[Opening RECORDS TO USE section]

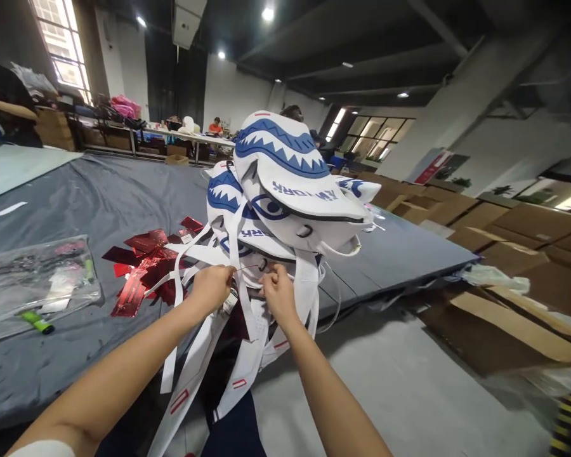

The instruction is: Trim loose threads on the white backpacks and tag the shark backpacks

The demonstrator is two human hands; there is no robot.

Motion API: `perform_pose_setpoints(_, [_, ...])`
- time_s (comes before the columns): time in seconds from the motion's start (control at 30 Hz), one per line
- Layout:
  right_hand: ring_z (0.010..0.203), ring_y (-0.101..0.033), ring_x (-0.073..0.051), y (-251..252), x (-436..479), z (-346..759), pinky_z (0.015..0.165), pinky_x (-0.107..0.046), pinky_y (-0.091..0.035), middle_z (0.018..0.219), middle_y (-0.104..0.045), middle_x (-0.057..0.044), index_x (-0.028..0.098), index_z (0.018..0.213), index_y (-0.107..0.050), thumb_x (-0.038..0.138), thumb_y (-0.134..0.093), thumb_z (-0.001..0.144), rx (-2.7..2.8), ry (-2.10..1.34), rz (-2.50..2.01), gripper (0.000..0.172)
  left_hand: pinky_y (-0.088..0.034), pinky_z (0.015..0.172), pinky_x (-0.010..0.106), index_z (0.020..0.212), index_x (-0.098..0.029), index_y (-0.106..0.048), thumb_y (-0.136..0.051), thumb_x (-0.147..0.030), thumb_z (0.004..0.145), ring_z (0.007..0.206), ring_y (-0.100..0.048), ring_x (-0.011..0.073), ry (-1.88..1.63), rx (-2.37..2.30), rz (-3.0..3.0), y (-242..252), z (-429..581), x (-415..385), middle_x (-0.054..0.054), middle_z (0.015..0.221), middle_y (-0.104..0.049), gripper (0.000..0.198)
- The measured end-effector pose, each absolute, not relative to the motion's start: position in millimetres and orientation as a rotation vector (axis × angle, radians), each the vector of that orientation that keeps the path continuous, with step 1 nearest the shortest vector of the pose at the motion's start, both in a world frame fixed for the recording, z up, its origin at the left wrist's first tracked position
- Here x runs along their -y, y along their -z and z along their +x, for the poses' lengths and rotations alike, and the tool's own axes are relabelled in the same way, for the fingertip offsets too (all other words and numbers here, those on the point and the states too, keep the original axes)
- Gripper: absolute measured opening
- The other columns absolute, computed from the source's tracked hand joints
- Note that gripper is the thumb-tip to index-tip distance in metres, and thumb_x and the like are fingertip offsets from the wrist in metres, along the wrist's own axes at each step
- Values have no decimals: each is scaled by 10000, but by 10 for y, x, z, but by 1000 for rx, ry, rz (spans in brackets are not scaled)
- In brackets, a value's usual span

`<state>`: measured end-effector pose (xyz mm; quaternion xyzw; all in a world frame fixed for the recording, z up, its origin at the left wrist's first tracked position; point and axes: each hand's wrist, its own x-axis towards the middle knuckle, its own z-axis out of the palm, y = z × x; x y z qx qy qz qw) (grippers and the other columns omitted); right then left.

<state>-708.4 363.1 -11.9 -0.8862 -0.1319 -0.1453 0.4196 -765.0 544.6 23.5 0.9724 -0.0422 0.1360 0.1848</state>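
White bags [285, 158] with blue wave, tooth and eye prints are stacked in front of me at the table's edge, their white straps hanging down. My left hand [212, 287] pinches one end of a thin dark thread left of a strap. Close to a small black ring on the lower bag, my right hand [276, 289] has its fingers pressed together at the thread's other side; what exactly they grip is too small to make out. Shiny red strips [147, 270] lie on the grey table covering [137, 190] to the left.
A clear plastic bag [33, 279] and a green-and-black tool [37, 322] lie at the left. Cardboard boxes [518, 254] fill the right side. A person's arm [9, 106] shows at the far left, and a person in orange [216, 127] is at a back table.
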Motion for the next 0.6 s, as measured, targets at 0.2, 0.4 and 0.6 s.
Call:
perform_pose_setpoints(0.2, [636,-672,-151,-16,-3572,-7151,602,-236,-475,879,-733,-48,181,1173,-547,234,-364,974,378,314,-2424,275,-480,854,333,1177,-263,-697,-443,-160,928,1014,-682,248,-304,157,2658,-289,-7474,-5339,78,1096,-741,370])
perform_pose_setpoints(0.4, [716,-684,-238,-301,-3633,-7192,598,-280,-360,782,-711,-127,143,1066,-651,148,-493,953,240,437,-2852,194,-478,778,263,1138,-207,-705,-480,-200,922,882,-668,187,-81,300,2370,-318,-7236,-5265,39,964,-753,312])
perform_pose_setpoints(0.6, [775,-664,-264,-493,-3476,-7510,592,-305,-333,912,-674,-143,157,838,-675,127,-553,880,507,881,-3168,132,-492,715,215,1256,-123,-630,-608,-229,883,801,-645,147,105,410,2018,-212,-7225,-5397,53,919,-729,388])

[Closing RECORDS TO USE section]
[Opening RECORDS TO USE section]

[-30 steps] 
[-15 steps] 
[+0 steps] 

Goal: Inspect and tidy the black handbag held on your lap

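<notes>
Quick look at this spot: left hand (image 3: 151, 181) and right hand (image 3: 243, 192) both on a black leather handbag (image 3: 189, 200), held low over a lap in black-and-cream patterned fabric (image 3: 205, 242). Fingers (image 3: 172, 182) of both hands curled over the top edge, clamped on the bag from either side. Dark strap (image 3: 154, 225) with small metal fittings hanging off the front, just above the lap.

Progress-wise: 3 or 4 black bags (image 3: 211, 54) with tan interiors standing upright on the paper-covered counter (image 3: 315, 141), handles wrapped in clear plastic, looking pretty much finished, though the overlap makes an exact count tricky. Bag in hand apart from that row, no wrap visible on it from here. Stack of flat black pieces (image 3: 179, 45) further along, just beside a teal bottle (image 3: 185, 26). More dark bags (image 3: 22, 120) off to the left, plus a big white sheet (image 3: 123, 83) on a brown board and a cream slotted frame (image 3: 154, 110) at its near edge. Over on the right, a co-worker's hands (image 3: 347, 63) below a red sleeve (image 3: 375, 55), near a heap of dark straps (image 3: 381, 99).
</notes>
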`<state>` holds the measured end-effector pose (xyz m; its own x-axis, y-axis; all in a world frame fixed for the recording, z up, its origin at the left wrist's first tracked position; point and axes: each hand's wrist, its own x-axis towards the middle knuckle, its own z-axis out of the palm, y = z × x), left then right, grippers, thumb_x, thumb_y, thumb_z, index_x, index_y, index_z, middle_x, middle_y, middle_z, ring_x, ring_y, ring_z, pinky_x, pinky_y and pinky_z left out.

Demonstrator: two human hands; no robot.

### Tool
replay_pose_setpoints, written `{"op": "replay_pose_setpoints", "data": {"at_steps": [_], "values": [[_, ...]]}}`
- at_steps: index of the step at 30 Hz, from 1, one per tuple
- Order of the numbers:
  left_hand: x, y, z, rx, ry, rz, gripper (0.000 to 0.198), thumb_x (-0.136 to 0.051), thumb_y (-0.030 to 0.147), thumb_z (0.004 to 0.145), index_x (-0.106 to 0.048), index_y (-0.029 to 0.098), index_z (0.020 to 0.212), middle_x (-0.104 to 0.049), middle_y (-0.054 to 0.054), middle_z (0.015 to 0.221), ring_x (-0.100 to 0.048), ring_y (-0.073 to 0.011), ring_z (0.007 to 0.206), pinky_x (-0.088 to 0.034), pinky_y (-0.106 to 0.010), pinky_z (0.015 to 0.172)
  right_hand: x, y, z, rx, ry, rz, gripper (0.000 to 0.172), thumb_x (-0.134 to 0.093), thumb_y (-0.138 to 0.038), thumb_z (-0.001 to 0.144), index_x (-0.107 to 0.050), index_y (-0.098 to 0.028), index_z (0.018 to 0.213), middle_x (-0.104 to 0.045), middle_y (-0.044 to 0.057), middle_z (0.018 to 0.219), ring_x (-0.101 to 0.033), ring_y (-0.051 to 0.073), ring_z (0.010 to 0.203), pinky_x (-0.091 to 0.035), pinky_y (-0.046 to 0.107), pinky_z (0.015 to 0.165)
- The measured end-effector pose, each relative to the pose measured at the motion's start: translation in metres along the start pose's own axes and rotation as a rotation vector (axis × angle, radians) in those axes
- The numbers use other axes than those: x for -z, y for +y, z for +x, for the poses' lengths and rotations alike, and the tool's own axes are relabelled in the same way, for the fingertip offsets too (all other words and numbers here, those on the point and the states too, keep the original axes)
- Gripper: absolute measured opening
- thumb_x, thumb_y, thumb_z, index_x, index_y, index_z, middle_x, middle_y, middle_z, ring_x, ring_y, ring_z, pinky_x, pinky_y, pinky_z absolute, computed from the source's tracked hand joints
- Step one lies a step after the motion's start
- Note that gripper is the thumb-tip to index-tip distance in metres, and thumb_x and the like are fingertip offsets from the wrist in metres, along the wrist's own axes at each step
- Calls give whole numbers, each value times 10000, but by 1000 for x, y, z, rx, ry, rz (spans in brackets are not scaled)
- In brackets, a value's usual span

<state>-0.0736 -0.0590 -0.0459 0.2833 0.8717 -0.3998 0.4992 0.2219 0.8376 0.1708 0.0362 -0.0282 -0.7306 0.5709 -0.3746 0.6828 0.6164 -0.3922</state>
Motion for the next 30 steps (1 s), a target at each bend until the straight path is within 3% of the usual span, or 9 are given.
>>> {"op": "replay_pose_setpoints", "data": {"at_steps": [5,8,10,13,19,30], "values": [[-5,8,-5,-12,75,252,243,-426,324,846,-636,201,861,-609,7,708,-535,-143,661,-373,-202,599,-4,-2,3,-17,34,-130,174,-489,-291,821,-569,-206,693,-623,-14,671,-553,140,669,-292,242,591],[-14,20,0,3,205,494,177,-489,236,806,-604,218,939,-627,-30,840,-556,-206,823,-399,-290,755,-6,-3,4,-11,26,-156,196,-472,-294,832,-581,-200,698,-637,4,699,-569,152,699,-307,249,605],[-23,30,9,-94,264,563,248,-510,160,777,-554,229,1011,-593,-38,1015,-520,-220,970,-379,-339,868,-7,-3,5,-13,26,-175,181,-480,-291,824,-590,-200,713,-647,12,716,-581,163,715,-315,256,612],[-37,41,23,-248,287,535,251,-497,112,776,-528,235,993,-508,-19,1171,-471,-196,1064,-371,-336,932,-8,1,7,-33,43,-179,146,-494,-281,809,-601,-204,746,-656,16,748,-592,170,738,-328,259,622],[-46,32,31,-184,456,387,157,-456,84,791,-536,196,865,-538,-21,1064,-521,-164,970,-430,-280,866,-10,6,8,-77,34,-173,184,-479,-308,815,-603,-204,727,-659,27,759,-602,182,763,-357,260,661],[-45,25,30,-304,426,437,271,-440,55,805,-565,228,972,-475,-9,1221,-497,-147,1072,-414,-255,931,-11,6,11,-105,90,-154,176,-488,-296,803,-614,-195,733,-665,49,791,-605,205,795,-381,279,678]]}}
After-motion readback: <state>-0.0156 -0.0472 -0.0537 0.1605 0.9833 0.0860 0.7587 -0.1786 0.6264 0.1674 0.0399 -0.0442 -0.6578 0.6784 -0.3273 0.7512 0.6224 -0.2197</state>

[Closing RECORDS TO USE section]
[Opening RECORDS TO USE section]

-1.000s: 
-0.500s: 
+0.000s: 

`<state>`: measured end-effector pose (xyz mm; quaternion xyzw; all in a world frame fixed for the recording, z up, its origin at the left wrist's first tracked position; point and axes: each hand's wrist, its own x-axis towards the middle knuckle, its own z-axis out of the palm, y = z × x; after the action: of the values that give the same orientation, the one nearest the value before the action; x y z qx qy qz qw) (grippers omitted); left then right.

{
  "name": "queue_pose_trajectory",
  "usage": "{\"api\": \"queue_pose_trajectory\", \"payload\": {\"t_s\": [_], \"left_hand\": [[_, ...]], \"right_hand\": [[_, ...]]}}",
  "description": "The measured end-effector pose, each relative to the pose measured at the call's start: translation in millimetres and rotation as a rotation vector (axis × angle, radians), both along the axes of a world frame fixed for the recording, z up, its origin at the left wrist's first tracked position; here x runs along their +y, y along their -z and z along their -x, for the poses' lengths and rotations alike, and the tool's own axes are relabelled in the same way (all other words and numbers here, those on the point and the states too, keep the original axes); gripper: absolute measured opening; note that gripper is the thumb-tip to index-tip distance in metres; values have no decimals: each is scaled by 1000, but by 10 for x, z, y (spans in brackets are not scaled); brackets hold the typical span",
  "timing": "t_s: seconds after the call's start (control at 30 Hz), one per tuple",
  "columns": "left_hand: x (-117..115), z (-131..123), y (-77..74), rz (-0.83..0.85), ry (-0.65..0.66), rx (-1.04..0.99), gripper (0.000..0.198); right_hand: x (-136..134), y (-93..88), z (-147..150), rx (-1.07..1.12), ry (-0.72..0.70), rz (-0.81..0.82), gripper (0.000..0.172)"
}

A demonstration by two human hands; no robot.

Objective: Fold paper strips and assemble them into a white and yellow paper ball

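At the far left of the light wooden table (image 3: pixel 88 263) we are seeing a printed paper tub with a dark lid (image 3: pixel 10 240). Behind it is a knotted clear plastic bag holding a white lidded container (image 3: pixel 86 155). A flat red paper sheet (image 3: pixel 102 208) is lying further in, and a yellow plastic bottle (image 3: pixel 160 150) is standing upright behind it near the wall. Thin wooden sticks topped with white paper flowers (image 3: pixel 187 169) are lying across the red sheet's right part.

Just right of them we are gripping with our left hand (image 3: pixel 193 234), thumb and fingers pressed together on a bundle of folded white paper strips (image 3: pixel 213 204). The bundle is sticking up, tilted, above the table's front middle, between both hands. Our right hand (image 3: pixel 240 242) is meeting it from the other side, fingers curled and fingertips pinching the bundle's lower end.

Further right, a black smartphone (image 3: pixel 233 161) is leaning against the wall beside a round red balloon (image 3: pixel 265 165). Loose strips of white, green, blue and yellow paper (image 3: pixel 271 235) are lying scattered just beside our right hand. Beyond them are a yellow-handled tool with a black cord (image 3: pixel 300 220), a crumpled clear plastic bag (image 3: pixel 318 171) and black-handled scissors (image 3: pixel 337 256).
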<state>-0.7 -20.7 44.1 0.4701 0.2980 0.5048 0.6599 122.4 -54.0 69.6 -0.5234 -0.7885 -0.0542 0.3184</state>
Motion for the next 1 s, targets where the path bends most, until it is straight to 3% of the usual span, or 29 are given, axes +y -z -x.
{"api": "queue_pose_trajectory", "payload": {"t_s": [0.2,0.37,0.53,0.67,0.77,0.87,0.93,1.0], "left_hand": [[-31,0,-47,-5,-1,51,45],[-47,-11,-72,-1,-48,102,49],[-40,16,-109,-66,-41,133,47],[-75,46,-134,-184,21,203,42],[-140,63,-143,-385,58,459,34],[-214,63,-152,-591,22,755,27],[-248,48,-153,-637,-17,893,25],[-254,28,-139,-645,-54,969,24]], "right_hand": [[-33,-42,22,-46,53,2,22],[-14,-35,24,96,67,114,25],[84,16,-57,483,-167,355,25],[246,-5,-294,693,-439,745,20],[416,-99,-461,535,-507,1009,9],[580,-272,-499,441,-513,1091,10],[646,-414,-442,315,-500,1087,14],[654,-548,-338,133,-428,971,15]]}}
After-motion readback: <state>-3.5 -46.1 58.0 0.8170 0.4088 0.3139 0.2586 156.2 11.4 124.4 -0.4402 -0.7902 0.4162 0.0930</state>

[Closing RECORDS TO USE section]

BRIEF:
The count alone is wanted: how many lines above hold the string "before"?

RESULT BELOW:
2